Reading with openpyxl

from openpyxl import load_workbook

wb = load_workbook("data.xlsx", data_only=True)  # data_only reads computed values
ws = wb["Sheet1"]

for row in ws.iter_rows(min_row=1, max_row=5, values_only=True):
    print(row)

# Access a specific cell
print(ws["A1"].value)

Adding formulas

from openpyxl import Workbook

wb = Workbook()
ws = wb.active

ws["A1"] = 10
ws["A2"] = 20
ws["A3"] = 30
ws["A4"] = "=SUM(A1:A3)"
ws["A5"] = "=AVERAGE(A1:A3)"

wb.save("formulas.xlsx")

Explanation

pandas wraps openpyxl under the hood when reading and writing .xlsx files. Use pandas for data-centric operations (filtering, grouping, joining) and openpyxl when you need cell-level control (formatting, formulas, merged cells, charts).

Key differences:

  • pd.read_excel returns a DataFrame. Good for analysis but loses formatting.
  • openpyxl.load_workbook preserves formatting and gives you cell objects. Slower for large files.
  • pd.ExcelWriter with engine="openpyxl" lets you write DataFrames while preserving an existing workbook’s formatting.

Variants

LibraryLevelBest ForDependencies
pandasDataFrameData analysis, bulk read/writepandas, openpyxl
openpyxlCellFormatting, formulas, chartsopenpyxl
xlsxwriterCellWriting only, charts, conditional formattingxlsxwriter
xlrdRead-onlyLegacy .xls filesxlrd

Guidelines

  • Use pandas for reading and writing data. Use openpyxl for formatting and formulas.
  • Always pass index=False to to_excel unless you need the index column.
  • Use data_only=True with load_workbook to read computed values instead of formula strings.
  • Set column widths explicitly. openpyxl does not auto-fit columns.
  • Use pd.ExcelWriter context manager to write multiple sheets in one file.

Common Mistakes

  • Forgetting to install openpyxl. pandas needs it as an engine for .xlsx files.
  • Using openpyxl for large files (10k+ rows). It is slow; use pandas for bulk operations.
  • Not passing data_only=True when reading formulas. You get the formula string instead of the result.
  • Overwriting an existing workbook with to_excel. It replaces the file; use ExcelWriter with mode="a" to append.
  • Ignoring number formats. Excel may display dates and numbers differently than Python expects.
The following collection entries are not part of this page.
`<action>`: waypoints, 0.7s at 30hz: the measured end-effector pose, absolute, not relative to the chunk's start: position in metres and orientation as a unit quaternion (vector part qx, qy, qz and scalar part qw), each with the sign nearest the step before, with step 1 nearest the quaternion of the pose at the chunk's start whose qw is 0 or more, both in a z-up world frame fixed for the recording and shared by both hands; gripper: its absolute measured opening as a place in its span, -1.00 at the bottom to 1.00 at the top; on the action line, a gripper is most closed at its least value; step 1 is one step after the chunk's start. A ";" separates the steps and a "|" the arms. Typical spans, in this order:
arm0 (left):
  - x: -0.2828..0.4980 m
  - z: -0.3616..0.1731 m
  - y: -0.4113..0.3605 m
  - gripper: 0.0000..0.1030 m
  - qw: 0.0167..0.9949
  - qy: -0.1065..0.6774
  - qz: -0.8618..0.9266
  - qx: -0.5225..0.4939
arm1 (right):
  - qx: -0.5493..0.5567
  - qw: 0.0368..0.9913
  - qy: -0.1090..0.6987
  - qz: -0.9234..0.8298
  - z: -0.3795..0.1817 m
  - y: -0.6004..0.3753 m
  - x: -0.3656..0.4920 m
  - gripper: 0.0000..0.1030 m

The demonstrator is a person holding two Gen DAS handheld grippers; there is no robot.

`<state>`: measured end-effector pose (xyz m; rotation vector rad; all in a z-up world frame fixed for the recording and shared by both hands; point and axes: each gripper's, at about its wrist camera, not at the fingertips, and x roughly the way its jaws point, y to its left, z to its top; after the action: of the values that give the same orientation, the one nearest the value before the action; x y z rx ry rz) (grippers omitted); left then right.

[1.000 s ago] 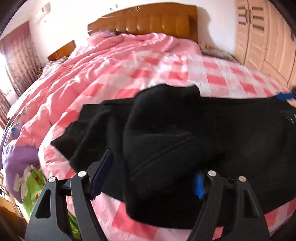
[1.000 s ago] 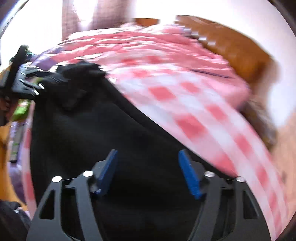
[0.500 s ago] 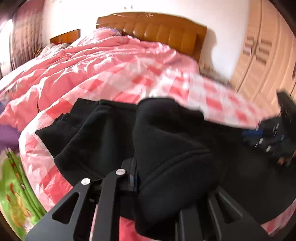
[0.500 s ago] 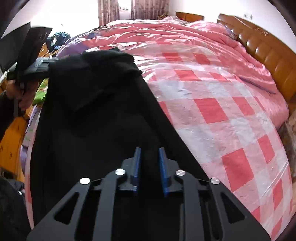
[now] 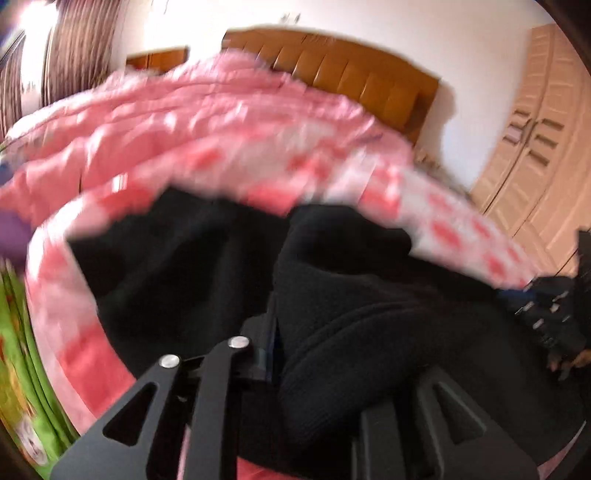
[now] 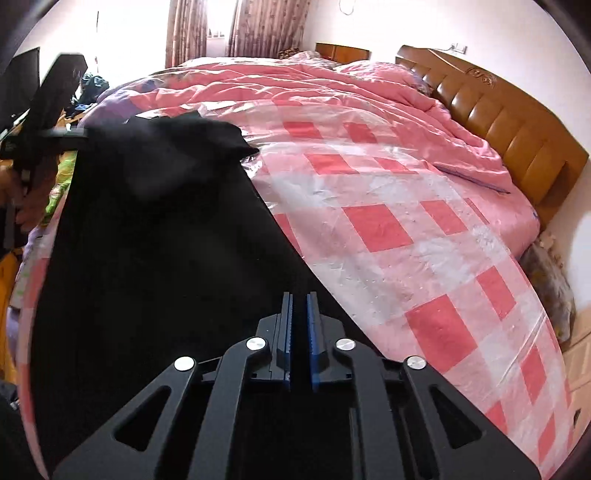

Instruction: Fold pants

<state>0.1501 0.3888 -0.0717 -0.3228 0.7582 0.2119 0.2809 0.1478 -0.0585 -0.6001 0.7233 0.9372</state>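
Note:
Black pants lie stretched along the near edge of the bed. My right gripper is shut on one end of the pants. My left gripper is shut on the bunched other end of the pants; the cloth hides its right finger. The left gripper shows at the far left of the right wrist view, holding the cloth up. The right gripper shows at the right edge of the left wrist view. The left wrist view is blurred by motion.
The bed is covered by a pink checked sheet with a rumpled pink quilt behind it. A wooden headboard stands at the back. A wardrobe is to the right. Curtains hang at the window.
Both grippers closed on the pants ends from open. The left end of the pants has been lifted and the cloth drawn taut between the two grippers.

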 end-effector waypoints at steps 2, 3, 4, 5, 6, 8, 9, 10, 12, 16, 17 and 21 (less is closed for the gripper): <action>0.138 -0.075 0.392 0.06 0.915 0.351 0.097 -0.173 | -0.264 0.788 0.347 0.434 -0.054 0.148 0.283 -0.49; 0.131 -0.071 0.394 0.40 0.918 0.338 0.087 -0.186 | -0.261 0.787 0.349 0.437 -0.053 0.147 0.282 -0.27; 0.126 -0.068 0.396 0.64 0.920 0.329 0.091 -0.191 | -0.261 0.788 0.348 0.436 -0.053 0.145 0.281 -0.14; 0.120 -0.064 0.397 0.68 0.922 0.320 0.102 -0.190 | -0.259 0.790 0.347 0.435 -0.054 0.144 0.279 0.03; 0.116 -0.062 0.398 0.69 0.924 0.317 0.107 -0.188 | -0.250 0.793 0.348 0.434 -0.052 0.141 0.279 0.07; 0.108 -0.055 0.396 0.69 0.925 0.318 0.112 -0.173 | -0.226 0.801 0.348 0.432 -0.046 0.136 0.276 0.07; 0.103 -0.051 0.392 0.70 0.927 0.318 0.121 -0.157 | -0.211 0.805 0.350 0.430 -0.042 0.133 0.274 0.07; 0.100 -0.050 0.388 0.72 0.929 0.318 0.127 -0.140 | -0.203 0.807 0.352 0.429 -0.039 0.133 0.271 0.07; 0.098 -0.044 0.382 0.80 0.933 0.322 0.129 -0.100 | -0.191 0.807 0.348 0.437 -0.032 0.134 0.262 0.07; 0.107 -0.041 0.424 0.85 0.922 0.328 0.124 -0.162 | -0.202 0.808 0.335 0.441 -0.029 0.145 0.246 0.08; 0.109 -0.043 0.443 0.85 0.916 0.321 0.120 -0.206 | -0.205 0.807 0.334 0.443 -0.030 0.147 0.243 0.08; 0.140 -0.047 0.488 0.85 0.895 0.340 0.137 -0.253 | -0.204 0.802 0.347 0.442 -0.045 0.152 0.240 0.08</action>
<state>0.1398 0.4877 -0.0473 -0.5236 0.7048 0.2832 0.2403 0.1521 -0.0452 -0.4383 0.7431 0.9482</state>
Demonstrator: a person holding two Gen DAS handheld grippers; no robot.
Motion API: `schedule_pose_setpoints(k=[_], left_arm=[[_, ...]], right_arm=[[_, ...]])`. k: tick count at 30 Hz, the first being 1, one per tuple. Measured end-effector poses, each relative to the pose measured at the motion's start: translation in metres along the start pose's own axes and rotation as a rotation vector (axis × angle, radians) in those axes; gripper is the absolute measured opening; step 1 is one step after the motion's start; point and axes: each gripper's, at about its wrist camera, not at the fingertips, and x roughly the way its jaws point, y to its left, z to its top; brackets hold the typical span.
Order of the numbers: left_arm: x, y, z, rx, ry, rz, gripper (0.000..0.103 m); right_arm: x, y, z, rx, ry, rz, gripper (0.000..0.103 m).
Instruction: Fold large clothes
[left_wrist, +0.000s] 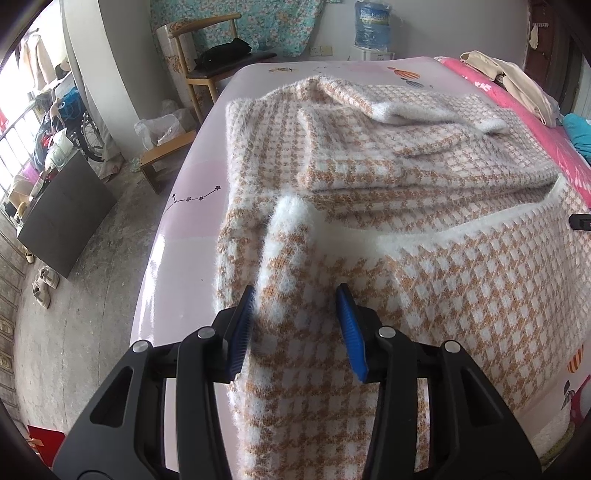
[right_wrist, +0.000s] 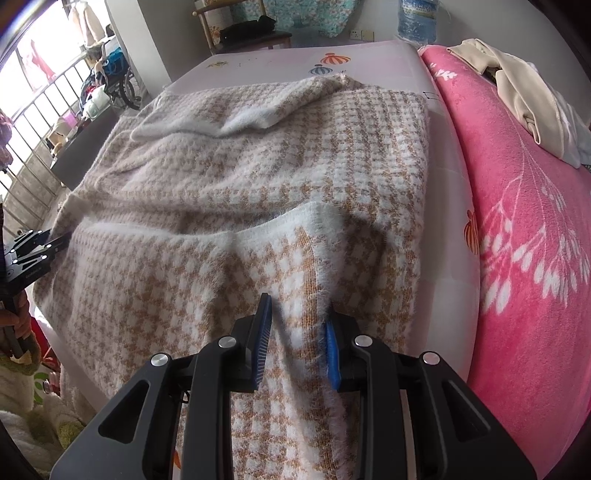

Frequently Asked Questions

How do I read a specific range of cells?

With openpyxl, use ws.iter_rows(min_row=2, max_row=10, min_col=1, max_col=3, values_only=True). With pandas, use usecols and skiprows parameters.

How do I add conditional formatting?

Use openpyxl.formatting.rule or xlsxwriter. For example, color scales and data bars are supported via ColorScaleRule and DataBarRule.

How do I handle .xls (legacy) files?

Use xlrd for reading and xlwt for writing. pandas supports them with engine="xlrd" and engine="xlwt". Note that xlrd dropped .xlsx support in version 2.0.

Can I create charts in Excel with Python?

Yes. openpyxl.chart supports bar, line, and pie charts. xlsxwriter also supports charts with a similar API.